Department of Strategic Management, Marketing and Tourism, University of Innsbruck, Innsbruck, Austria.
Chair for Strategy and Organization, Technical University of Munich, Munich, Germany.
Res Synth Methods. 2021 Mar;12(2):136-147. doi: 10.1002/jrsm.1457. Epub 2020 Oct 8.

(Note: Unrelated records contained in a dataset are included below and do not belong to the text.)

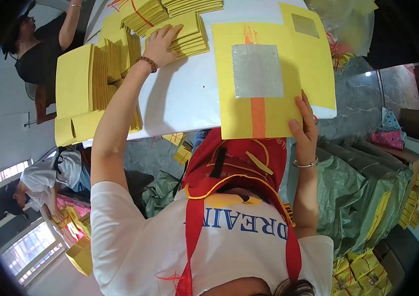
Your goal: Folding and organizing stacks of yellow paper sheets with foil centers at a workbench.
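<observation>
My left hand (162,45) rests on a stack of folded yellow paper (190,30) at the table's far side, its fingers apart over the top layers. My right hand (305,123) is closed on the right edge of a yellow paper sheet (226,116) near the table's front edge. That sheet bears a silver-grey square (258,71) and an orange stripe (258,118). Behind it, partly covered, lies another yellow sheet (320,64) with a similar grey patch. Whether the sheet in my right hand is a single layer, I cannot tell.
Piles of yellow paper (74,81) line the left of the white table (190,106). A red-tied bundle (143,15) lies at the back. Two other people (42,64) are at the left. Green wrapped stacks (340,190) stand on the right, with yellow bundles (362,274) below.
</observation>
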The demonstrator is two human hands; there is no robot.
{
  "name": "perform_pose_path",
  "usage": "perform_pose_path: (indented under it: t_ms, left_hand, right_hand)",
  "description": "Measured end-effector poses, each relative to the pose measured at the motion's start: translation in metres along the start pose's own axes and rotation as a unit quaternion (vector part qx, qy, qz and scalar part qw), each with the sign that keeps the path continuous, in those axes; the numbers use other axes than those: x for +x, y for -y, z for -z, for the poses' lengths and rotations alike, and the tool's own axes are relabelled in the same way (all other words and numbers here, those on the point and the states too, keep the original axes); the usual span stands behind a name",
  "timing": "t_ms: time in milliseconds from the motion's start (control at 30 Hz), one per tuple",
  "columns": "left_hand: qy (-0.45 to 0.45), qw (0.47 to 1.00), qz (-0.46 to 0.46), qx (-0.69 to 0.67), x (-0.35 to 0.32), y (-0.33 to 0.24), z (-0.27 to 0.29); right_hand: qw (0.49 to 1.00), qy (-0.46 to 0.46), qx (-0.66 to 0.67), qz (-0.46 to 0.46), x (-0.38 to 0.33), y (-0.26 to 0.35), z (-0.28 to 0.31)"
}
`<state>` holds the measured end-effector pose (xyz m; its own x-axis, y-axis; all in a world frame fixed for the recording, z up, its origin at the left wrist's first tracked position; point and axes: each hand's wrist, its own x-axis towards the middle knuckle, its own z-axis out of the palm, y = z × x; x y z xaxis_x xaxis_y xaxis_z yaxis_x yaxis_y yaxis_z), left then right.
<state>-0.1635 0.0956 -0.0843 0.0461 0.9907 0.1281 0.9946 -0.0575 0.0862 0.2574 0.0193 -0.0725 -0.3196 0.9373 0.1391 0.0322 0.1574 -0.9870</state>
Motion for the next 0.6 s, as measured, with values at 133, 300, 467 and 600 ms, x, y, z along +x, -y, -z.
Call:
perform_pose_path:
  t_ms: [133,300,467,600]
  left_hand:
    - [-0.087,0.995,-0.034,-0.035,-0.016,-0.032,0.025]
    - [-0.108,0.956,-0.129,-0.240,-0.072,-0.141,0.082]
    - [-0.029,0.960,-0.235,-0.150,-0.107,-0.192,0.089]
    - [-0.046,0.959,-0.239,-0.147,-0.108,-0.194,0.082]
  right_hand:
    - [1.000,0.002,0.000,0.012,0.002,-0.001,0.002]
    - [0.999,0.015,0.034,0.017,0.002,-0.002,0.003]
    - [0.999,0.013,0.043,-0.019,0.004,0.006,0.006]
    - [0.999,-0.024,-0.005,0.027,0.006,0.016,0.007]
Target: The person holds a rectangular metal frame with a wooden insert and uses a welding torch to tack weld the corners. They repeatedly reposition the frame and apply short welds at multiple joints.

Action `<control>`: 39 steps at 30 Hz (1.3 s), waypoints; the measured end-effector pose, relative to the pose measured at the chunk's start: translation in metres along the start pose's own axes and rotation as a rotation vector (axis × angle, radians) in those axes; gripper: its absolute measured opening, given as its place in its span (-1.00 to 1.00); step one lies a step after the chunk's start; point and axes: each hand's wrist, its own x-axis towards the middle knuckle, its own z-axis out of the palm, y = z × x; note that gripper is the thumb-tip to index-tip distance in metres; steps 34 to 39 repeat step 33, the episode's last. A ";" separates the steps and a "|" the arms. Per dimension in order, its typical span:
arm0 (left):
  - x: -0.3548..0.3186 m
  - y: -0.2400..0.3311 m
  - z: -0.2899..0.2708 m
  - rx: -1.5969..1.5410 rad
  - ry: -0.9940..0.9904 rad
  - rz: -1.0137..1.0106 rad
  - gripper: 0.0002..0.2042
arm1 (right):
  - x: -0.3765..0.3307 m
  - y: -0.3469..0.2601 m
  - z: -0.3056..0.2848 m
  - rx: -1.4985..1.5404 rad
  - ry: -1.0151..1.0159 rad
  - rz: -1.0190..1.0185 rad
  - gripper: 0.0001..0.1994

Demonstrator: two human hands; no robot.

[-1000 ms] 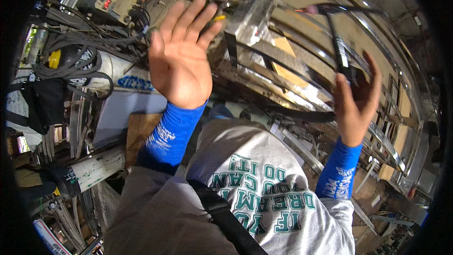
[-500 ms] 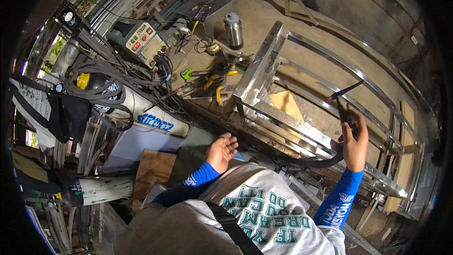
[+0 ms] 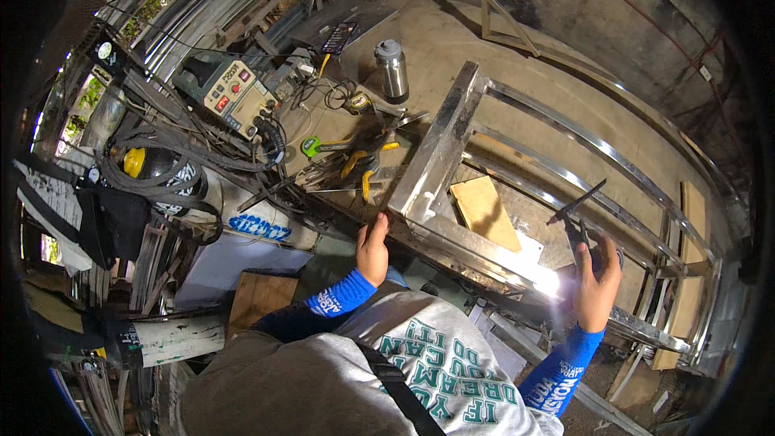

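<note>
Tongs (image 3: 578, 222) are being gripped by the right hand (image 3: 598, 284) over the steel frame (image 3: 452, 125), while the left hand (image 3: 373, 248), lowered since, is being pressed open against the frame's near corner.

The person wears a loose heather-grey cotton shirt (image 3: 339, 379) printed with large green block lettering across the chest. A black webbing strap (image 3: 395, 387) runs diagonally over the shirt. Both forearms are covered by tight bright-blue arm sleeves (image 3: 339, 300) bearing white printed markings near the wrist, the other sleeve (image 3: 557, 371) matching it. The left hand (image 3: 373, 249) and right hand (image 3: 597, 278) are bare, without gloves.
</note>
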 end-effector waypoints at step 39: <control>0.403 0.044 -0.052 0.613 -1.663 -0.083 -0.41 | 0.096 -0.035 0.190 -0.040 0.079 0.320 -0.56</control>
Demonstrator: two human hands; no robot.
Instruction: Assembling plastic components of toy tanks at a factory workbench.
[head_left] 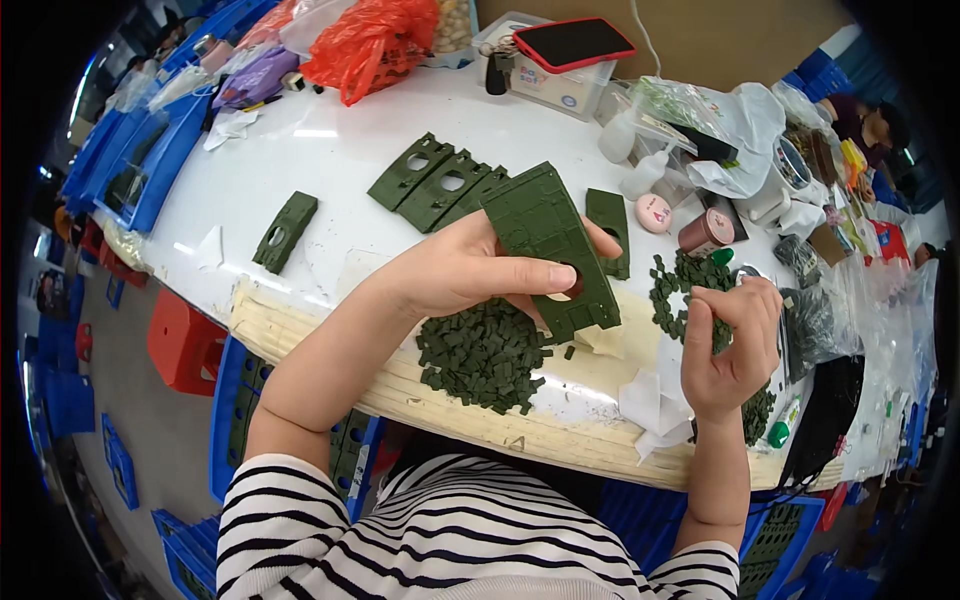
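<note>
My left hand (450, 268) grips a dark green plastic plate (543, 222) with a round hole near its lower end, raised above the table and tilted. The thumb lies across its face. To the right, my right hand (735, 350) is raised with thumb and fingers closed together; whatever they may hold is too small to make out. Below the plate spreads a heap of small green plastic pieces (480, 358). Behind my right hand lies another batch of small green pieces (668, 300), partly hidden by it.
Several similar green plates (408, 172) lie beyond my left hand, one green plate (286, 232) farther left and another (603, 205) behind the held one. A pink round tin (653, 213), a thread spool (706, 232) and white paper (655, 408) are at right. A phone (573, 44) rests on a clear box.
</note>
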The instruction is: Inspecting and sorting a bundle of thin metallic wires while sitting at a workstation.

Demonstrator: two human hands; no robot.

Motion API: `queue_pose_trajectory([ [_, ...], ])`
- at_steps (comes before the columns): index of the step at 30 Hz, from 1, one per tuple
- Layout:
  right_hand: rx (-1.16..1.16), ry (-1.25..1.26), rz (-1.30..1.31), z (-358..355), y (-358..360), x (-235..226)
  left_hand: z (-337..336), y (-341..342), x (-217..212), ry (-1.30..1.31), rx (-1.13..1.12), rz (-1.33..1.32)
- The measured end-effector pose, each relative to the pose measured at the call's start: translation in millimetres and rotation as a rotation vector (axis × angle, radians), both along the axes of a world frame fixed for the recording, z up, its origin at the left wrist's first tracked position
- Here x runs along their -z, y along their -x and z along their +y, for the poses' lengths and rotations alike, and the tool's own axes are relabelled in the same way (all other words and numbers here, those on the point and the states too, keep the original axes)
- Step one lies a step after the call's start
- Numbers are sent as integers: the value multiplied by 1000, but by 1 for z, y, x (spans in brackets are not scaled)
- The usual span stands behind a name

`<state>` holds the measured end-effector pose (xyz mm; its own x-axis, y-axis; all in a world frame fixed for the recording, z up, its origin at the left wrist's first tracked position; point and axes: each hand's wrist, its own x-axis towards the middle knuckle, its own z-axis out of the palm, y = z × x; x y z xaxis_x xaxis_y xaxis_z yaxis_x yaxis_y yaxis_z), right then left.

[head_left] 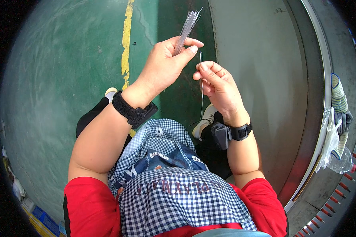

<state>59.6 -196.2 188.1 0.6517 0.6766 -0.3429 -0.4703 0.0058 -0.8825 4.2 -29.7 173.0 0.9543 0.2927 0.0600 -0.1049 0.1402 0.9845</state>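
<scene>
My left hand (168,61) is closed round a bundle of thin metal wires (188,25), whose ends fan out above the fist. Just right of it and slightly lower, my right hand (217,83) pinches a couple of thin wires (202,93) between thumb and fingertips. These hang nearly upright, their tops sticking up above the pinch and their lower part running down past the palm. The two hands are close together but apart. Black straps circle both wrists, and a dark box-shaped device sits on the right one.
Below my hands lies a green floor (79,59) with a worn yellow line (126,43). A grey panel (261,79) with a metal edge stands at right. Beyond it are striped gloves (339,96), a clear plastic bottle (341,161) and a row of reddish pegs (340,193).
</scene>
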Motion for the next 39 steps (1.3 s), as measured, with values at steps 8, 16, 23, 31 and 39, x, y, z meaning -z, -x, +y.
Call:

We researchers have taken searching for information for granted for far too long. The COVID-19 pandemic shows us the boundaries of academic searching capabilities, both in terms of our know-how and of the systems we have. With hundreds of studies published daily on COVID-19, for example, we struggle to find, stay up-to-date, and synthesize information-all hampering evidence-informed decision making. This COVID-19 information crisis is indicative of the broader problem of information overloaded academic research. To improve our finding capabilities, we urgently need to improve how we search and the systems we use. We respond to Klopfenstein and Dampier (Res Syn Meth. 2020) who commented on our 2020 paper and proposed a way of improving PubMed's and Google Scholar's search functionalities. Our response puts their commentary in a larger frame and suggests how we can improve academic searching altogether. We urge that researchers need to understand that search skills require dedicated education and training. Better and more efficient searching requires an initial understanding of the different goals that define the way searching needs to be conducted. We explain the main types of searching that we academics routinely engage in; distinguishing lookup, exploratory, and systematic searching. These three types must be conducted using different search methods (heuristics) and using search systems with specific capabilities. To improve academic searching, we introduce the "Search Triangle" model emphasizing the importance of matching goals, heuristics, and systems. Further, we suggest an urgently needed agenda toward search literacy as the norm in academic research and fit-for-purpose search systems.
我们研究人员在搜索信息方面一直过于依赖,这一问题已经存在了很长时间。COVID-19 大流行让我们认识到了学术搜索能力的局限性,无论是在我们的专业知识还是我们所拥有的系统方面。例如,每天都有数百篇关于 COVID-19 的研究发表,我们在寻找、更新和综合信息方面都存在困难,所有这些都妨碍了循证决策。这场 COVID-19 信息危机表明了学术研究中信息过载这一更为广泛的问题。为了提高我们的搜索能力,我们迫切需要改进我们的搜索方式和使用的系统。我们对 Klopfenstein 和 Dampier(Res Syn Meth. 2020)的评论做出了回应,他们对我们 2020 年的论文发表了评论,并提出了一种改进 PubMed 和 Google Scholar 搜索功能的方法。我们的回应将他们的评论置于更广泛的框架内,并提出了如何全面改进学术搜索的建议。我们强烈认为,研究人员需要认识到,搜索技能需要专门的教育和培训。更好、更高效的搜索需要对确定搜索方式的不同目标有初步的理解。我们解释了我们这些学者通常会进行的主要搜索类型;区分查找、探索和系统搜索。这三种类型必须使用不同的搜索方法(启发式)和具有特定功能的搜索系统来进行。为了改进学术搜索,我们引入了“搜索三角”模型,强调了目标、启发式和系统匹配的重要性。此外,我们建议将搜索素养作为学术研究的规范,并开发适合用途的搜索系统,这是当务之急。